(Material shown)
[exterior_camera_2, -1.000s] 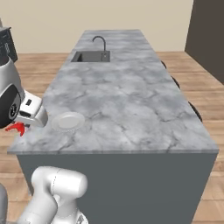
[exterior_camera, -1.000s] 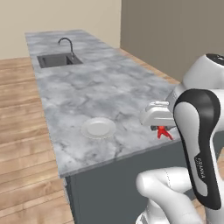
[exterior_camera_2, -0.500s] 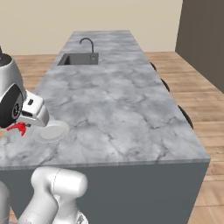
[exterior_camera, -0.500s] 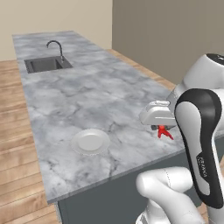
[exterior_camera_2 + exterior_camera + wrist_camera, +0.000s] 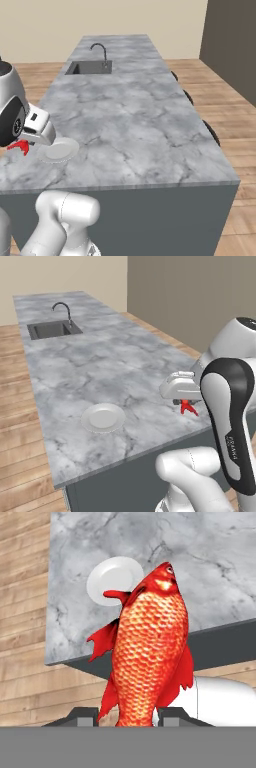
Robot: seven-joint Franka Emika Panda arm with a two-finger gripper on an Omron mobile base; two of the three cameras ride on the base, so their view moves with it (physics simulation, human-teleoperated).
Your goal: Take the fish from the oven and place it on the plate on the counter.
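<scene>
My gripper (image 5: 186, 404) is shut on the fish (image 5: 188, 406), a small red-orange fish that hangs tail down beside the counter's near right edge. In the hand view the fish (image 5: 150, 647) rises large between the fingertips of the gripper (image 5: 125, 714). The plate (image 5: 103, 417), round and white, lies bare on the counter (image 5: 100, 366) near its front edge, to the left of the fish. In the right base view the gripper (image 5: 22, 145) holds the fish (image 5: 20, 146) just left of the plate (image 5: 64, 149), off the counter's (image 5: 135, 115) front left corner. The oven is out of view.
A dark sink (image 5: 50, 330) with a curved faucet (image 5: 62, 308) is set into the counter's far end. Wooden floor (image 5: 15, 426) runs along the counter's left side. Dark stools (image 5: 210, 132) stand by the counter's right side in the right base view.
The whole picture has shifted in both base views, so the base has driven along the counter's front. The fish stays in the shut gripper, held the same way.
</scene>
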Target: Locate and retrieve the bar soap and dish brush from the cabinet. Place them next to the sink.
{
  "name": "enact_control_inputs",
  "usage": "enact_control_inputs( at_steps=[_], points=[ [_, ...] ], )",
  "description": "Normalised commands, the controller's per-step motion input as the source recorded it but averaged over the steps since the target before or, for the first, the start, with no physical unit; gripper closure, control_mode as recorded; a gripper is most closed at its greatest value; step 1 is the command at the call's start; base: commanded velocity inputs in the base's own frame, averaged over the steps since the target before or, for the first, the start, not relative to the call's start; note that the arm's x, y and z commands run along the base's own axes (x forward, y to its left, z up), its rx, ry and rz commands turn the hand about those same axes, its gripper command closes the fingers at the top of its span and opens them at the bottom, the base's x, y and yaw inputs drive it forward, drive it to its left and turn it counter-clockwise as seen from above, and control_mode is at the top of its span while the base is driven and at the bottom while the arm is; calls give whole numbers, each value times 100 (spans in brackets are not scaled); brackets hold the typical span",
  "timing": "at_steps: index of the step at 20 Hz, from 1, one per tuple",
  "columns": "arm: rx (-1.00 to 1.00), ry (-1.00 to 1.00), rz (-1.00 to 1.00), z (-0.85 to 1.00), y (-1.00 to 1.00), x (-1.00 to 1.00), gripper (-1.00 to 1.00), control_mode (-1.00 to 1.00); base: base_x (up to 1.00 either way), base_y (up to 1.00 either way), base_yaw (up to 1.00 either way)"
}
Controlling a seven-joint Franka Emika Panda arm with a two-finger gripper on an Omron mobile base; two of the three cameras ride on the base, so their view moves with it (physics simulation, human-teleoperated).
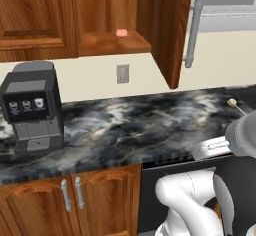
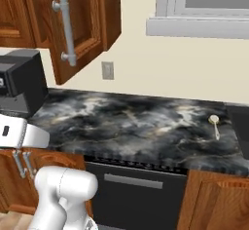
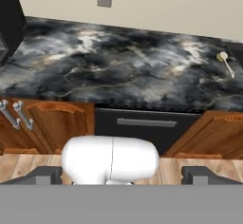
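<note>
The end effector (image 3: 121,182) is hanging back low in front of the base cabinets, jaws spread wide and carrying nothing. Further out, the dish brush (image 2: 214,125) is already lying on the marbled bench (image 2: 136,122), beside the dark sink edge (image 2: 240,126) at the right, so that half is looking done. Farthest up, the bar soap (image 1: 121,32) is still sitting on the shelf of the open cabinet (image 1: 172,30), waiting to be fetched.
</note>
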Motion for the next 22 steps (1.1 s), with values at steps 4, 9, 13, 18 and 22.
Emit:
enact_control_inputs(
  at_steps=[4, 9, 13, 18, 22],
  points=[
    [0, 0, 0, 0, 0, 0, -100, 100, 8, 53, -2],
    [0, 0, 0, 0, 0, 0, -100, 100, 14, 48, 0],
    [0, 0, 0, 0, 0, 0, -100, 100, 26, 44, 0],
    [0, 0, 0, 0, 0, 0, -100, 100, 38, 49, 0],
    [0, 0, 0, 0, 0, 0, -100, 100, 47, 37, 0]
  ],
)
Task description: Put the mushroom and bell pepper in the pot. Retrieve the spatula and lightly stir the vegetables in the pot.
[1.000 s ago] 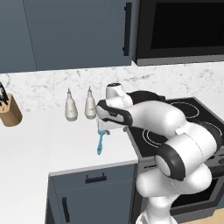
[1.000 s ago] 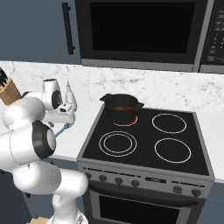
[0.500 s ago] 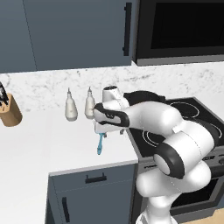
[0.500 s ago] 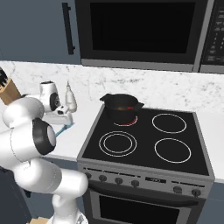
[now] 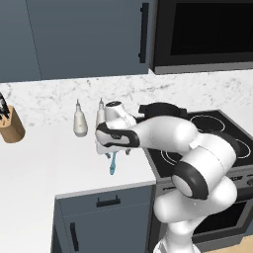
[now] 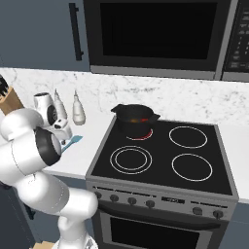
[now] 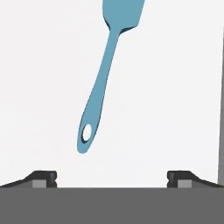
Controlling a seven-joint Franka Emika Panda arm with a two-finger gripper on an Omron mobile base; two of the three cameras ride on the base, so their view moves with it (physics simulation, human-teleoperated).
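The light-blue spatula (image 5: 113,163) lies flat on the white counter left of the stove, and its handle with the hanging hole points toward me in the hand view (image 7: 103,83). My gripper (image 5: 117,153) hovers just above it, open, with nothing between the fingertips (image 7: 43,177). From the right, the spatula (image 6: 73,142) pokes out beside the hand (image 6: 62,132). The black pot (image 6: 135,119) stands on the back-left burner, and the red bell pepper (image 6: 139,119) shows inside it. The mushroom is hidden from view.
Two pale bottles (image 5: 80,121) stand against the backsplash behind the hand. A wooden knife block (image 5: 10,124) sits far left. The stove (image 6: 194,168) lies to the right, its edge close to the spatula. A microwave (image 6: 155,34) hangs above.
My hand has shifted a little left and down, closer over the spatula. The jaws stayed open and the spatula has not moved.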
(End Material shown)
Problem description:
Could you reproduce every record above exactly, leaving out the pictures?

Worked solution:
[exterior_camera_2, -1.000s] 
[exterior_camera, -1.000s] 
[exterior_camera_2, -0.500s] 
[exterior_camera, -0.500s] 
[exterior_camera_2 + exterior_camera + wrist_camera, +0.000s] 
Robot: seven-joint Franka Emika Panda arm with a two-finger gripper on an Omron mobile base; two of the three cameras ride on the base, so their view moves with it (physics simulation, human-teleoperated).
Your goal: Take the fish from the oven and place it on the plate on the counter.
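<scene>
My gripper (image 5: 186, 404) is shut on the fish (image 5: 188, 406), a small red-orange fish that hangs tail down beside the counter's near right edge. In the hand view the fish (image 5: 150, 647) rises large between the fingertips of the gripper (image 5: 125, 714). The plate (image 5: 103, 417), round and white, lies bare on the counter (image 5: 100, 366) near its front edge, to the left of the fish. In the right base view the gripper (image 5: 22, 145) holds the fish (image 5: 20, 146) just left of the plate (image 5: 64, 149), off the counter's (image 5: 135, 115) front left corner. The oven is out of view.
A dark sink (image 5: 50, 330) with a curved faucet (image 5: 62, 308) is set into the counter's far end. Wooden floor (image 5: 15, 426) runs along the counter's left side. Dark stools (image 5: 210, 132) stand by the counter's right side in the right base view.
The whole picture has shifted in both base views, so the base has driven along the counter's front. The fish stays in the shut gripper, held the same way.
</scene>
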Target: Locate and retrieve the bar soap and dish brush from the cabinet. Place them next to the sink.
{
  "name": "enact_control_inputs",
  "usage": "enact_control_inputs( at_steps=[_], points=[ [_, ...] ], )",
  "description": "Normalised commands, the controller's per-step motion input as the source recorded it but averaged over the steps since the target before or, for the first, the start, with no physical unit; gripper closure, control_mode as recorded; a gripper is most closed at its greatest value; step 1 is the command at the call's start; base: commanded velocity inputs in the base's own frame, averaged over the steps since the target before or, for the first, the start, not relative to the call's start; note that the arm's x, y and z commands run along the base's own axes (x forward, y to its left, z up), its rx, ry and rz commands turn the hand about those same axes, its gripper command closes the fingers at the top of its span and opens them at the bottom, the base's x, y and yaw inputs drive it forward, drive it to its left and turn it counter-clockwise as seen from above, and control_mode is at the top of its span while the base is driven and at the bottom while the arm is; calls give whole numbers, each value times 100 (spans in brackets are not scaled); brackets hold the typical span",
  "timing": "at_steps: index of the step at 20 Hz, from 1, one per tuple",
  "columns": "arm: rx (-1.00 to 1.00), ry (-1.00 to 1.00), rz (-1.00 to 1.00), z (-0.85 to 1.00), y (-1.00 to 1.00), x (-1.00 to 1.00), gripper (-1.00 to 1.00), control_mode (-1.00 to 1.00); base: base_x (up to 1.00 either way), base_y (up to 1.00 either way), base_yaw (up to 1.00 either way)"
}
Controlling a seven-joint Franka Emika Panda arm with a two-finger gripper on an Omron mobile base; two of the three cameras ride on the base, so their view moves with it (physics simulation, human-teleoperated).
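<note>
The end effector (image 3: 121,182) is hanging back low in front of the base cabinets, jaws spread wide and carrying nothing. Further out, the dish brush (image 2: 214,125) is already lying on the marbled bench (image 2: 136,122), beside the dark sink edge (image 2: 240,126) at the right, so that half is looking done. Farthest up, the bar soap (image 1: 121,32) is still sitting on the shelf of the open cabinet (image 1: 172,30), waiting to be fetched.
</note>
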Motion for the next 22 steps (1.1 s), with values at steps 4, 9, 13, 18 and 22.
Emit:
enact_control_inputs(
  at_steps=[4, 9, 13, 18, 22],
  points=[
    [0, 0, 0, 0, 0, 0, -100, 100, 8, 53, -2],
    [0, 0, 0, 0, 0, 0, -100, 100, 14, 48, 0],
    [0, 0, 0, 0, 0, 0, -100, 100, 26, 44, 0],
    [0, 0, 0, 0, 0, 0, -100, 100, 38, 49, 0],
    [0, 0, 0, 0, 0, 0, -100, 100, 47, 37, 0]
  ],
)
Task description: Put the mushroom and bell pepper in the pot. Retrieve the spatula and lightly stir the vegetables in the pot.
[1.000 s ago] 
[1.000 s ago] 
[0.500 s ago] 
[0.500 s ago] 
[now] 
[now] 
[now] 
Controlling a seven-joint Franka Emika Panda arm with a two-finger gripper on an Omron mobile base; two of the three cameras ride on the base, so their view moves with it (physics simulation, human-teleoperated).
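The light-blue spatula (image 5: 113,163) lies flat on the white counter left of the stove, and its handle with the hanging hole points toward me in the hand view (image 7: 103,83). My gripper (image 5: 117,153) hovers just above it, open, with nothing between the fingertips (image 7: 43,177). From the right, the spatula (image 6: 73,142) pokes out beside the hand (image 6: 62,132). The black pot (image 6: 135,119) stands on the back-left burner, and the red bell pepper (image 6: 139,119) shows inside it. The mushroom is hidden from view.
Two pale bottles (image 5: 80,121) stand against the backsplash behind the hand. A wooden knife block (image 5: 10,124) sits far left. The stove (image 6: 194,168) lies to the right, its edge close to the spatula. A microwave (image 6: 155,34) hangs above.
My hand has shifted a little left and down, closer over the spatula. The jaws stayed open and the spatula has not moved.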

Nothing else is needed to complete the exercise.